—Yo no pensaba desenmascarar tu jueguito, pero lo que no debiste hacer fue lastimar a Bego—. La voz de Mariano sonaba tan indiferente y cortante, sin un solo matiz de emoción.
—Siempre supiste lo que sentía por ti. Me viste hacer el ridículo, como si fuera un payaso—. Margarita sentía que en ese momento, Mariano le rompía el corazón en mil pedazos. —Mariano, tú no tienes corazón.
—No molestes a Bego, está dormida. Mejor lárgate.
A pesar de que Mariano la trataba con ese desdén, Margarita no pudo evitar insistir:
—Dime, si mi familia no hubiera terminado rechazando a la señora Catalina, ¿habríamos tenido algún futuro tú y yo?
—No. Desde que apareció Bego, no existe nadie más para mí—. La voz de Mariano era aún más tajante, como si le cerrara la puerta a cualquier esperanza. —Nunca me casaría contigo.
—¿Ni aunque mi familia hubiera salvado a Grupo Guzmán con todo su dinero en efectivo?
—¡No!—. La respuesta de Mariano fue rotunda. —Aunque Grupo Guzmán se hubiera ido a la quiebra, igual hubiera escogido a Bego, sin dudar.
—¡Pero la traicionaste!
Margarita lo miró con furia y escupió las palabras:
—Te maldigo, Mariano. Nunca vas a recibir su perdón. Vas a pasar el resto de tu vida lamentándolo.

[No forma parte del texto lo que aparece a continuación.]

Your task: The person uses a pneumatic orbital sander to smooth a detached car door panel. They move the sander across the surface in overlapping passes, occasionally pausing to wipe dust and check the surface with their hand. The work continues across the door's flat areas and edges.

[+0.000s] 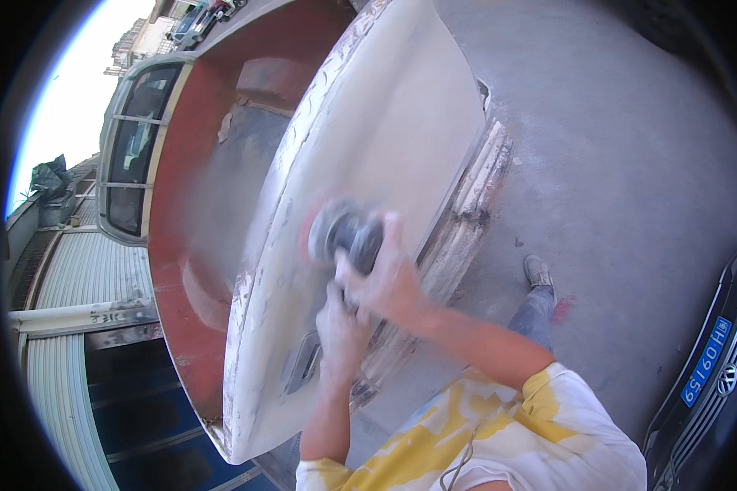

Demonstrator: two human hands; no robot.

La puerta se cerró de golpe, haciendo temblar toda la casa.
...
Begoña estaba apoyada del otro lado de la puerta. Escuchó cómo Mariano murmuraba para sí mismo.
—Ella nunca entenderá que, a mi lado, solo podría ser feliz.
Al oír eso, no pudo contener las lágrimas y se le escaparon de los ojos en silencio.
...
A la mañana siguiente, después de que Mariano se fuera a trabajar, Begoña salió rumbo al Instituto de la Universidad Real de Santa Fe.
—Sra. Guzmán, usted...
—Aurora, dime Begoña, o solo Bego. No tienes que decirme Sra. Guzmán—. Begoña sonrió con amabilidad.
Ella era una persona independiente, no la sombra de Mariano.
—Está bien, Begoña—. Aurora le respondió con una sonrisa cálida y enseguida comenzaron a platicar sobre las novedades en protección de software, virus cibernéticos y programas antivirus.
Poco a poco, la conversación entre Begoña y Aurora se volvió fluida y amena.
...
Mientras tanto, Mariano llegó al departamento de computación.
La presencia del director general causó nerviosismo en el gerente, que de inmediato llamó al mejor programador.
—Quiero saber en qué lugares ha estado estacionado mi carro. ¿Puedes conectarte desde un celular a la computadora del carro y hacerlo en dos minutos?—. Mariano, recordando la destreza de Begoña con la tecnología, hizo una pausa y corrigió: —¿O puedes hacerlo en un minuto?
—Eso se puede hacer sin problema, Sr. Mariano. Es una operación básica—, contestó el programador, seguro de sí mismo.
—¿Y mi esposa podría hacerlo también?—. El currículum de Begoña decía que había estudiado diseño web, algo así como la parte estética de la informática.